- Ministério da Saúde homenageou a Faculdade de Medicina de Ribeirão Preto (USP) por liderar a Rede Interagencial de Informações para a Saúde (RIPSA).
- A cerimônia ocorreu em Brasília, no final de março, durante a 33ª Oficina de Trabalho Interagencial com 45 instituições participantes.
- O reconhecimento também destacou a participação de docentes da FMRP na elaboração da terceira edição do “Livro Verde da RIPSA”, referência nacional de indicadores de saúde.
- Janise Braga Barros Ferreira, professora associada, representou a faculdade na rede e ressaltou o caráter colaborativo da publicação.

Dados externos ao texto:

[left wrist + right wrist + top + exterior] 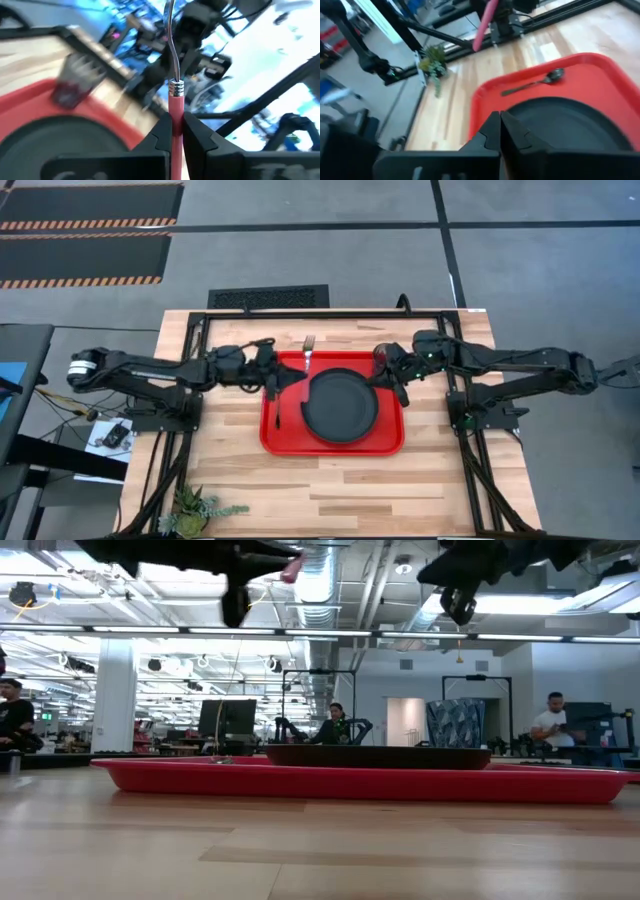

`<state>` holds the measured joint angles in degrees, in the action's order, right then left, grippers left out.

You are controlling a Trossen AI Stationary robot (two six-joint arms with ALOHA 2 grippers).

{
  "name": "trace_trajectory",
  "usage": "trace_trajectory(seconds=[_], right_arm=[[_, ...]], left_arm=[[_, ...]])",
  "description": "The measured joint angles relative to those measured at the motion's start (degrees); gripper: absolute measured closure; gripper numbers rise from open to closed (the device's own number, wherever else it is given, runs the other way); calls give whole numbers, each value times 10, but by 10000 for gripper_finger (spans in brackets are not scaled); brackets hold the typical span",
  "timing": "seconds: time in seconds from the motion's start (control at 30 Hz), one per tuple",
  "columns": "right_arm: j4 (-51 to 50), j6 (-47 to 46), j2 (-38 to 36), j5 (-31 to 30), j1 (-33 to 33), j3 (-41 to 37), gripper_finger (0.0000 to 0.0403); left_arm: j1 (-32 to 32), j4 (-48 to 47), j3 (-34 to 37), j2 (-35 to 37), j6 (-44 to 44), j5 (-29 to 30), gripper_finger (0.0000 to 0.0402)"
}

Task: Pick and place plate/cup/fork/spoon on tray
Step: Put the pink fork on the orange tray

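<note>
The red tray (270,430) lies mid-table with the black plate (340,405) on it. The dark spoon (535,82) lies on the tray's floor left of the plate. The dark-red cup (75,82) stands on the wood by the tray's far right corner, and also shows in the high view (382,354). My left gripper (275,380) is shut on the fork (308,345) above the tray's far left part. My right gripper (402,388) is shut and empty, above the tray's right side near the cup. My left gripper pinches the fork's red-pink handle (175,117) between its two fingers, a little behind the silver collar. The fork runs out past the fingertips with its tines away from the gripper. It is lifted clear, high above the tray; the handle also shows in the low view (292,568).
A small potted plant (200,505) stands at the table's near left corner. A black frame (330,313) runs along the table's far edge and sides. Bare wood lies in front of the tray. People sit in the room beyond the table.
</note>
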<state>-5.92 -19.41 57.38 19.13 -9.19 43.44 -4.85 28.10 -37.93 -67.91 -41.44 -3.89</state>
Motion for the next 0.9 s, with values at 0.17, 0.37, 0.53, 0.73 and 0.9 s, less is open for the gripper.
trace_trajectory(seconds=[0.17, 0.37, 0.53, 0.73, 0.9], right_arm=[[58, -72, 35, 0, 15, 0, 359], [145, -147, 59, -1, 20, 0, 302], [191, -186, 70, -34, 19, 1, 256], [235, -181, 113, -68, 19, 17, 225], [266, -180, 163, -71, 25, 36, 219]], left_arm=[[-37, 200, 0, -93, -26, -60, 397], [-55, 325, 0, -173, -76, -79, 397], [-55, 376, -10, -206, -95, -77, 397], [-55, 365, -31, -214, -90, -76, 397], [-63, 364, -31, -214, -95, -77, 397]])
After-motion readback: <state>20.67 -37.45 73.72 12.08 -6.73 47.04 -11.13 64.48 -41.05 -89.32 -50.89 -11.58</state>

A Faculdade de Medicina de Ribeirão Preto (FMRP) da USP foi homenageada pelo Ministério da Saúde pelo seu protagonismo na construção e fortalecimento da Rede Interagencial de Informações para a Saúde (Ripsa), iniciativa voltada à qualificação da informação em saúde no Brasil.
A homenagem aconteceu em Brasília, no final do mês de março, durante a 33ª edição da Oficina de Trabalho Interagencial, que reuniu 45 instituições-membro da iniciativa para discutir temas relacionados ao aprimoramento da informação em saúde e ao planejamento de produtos técnicos voltados ao Sistema Único de Saúde (SUS).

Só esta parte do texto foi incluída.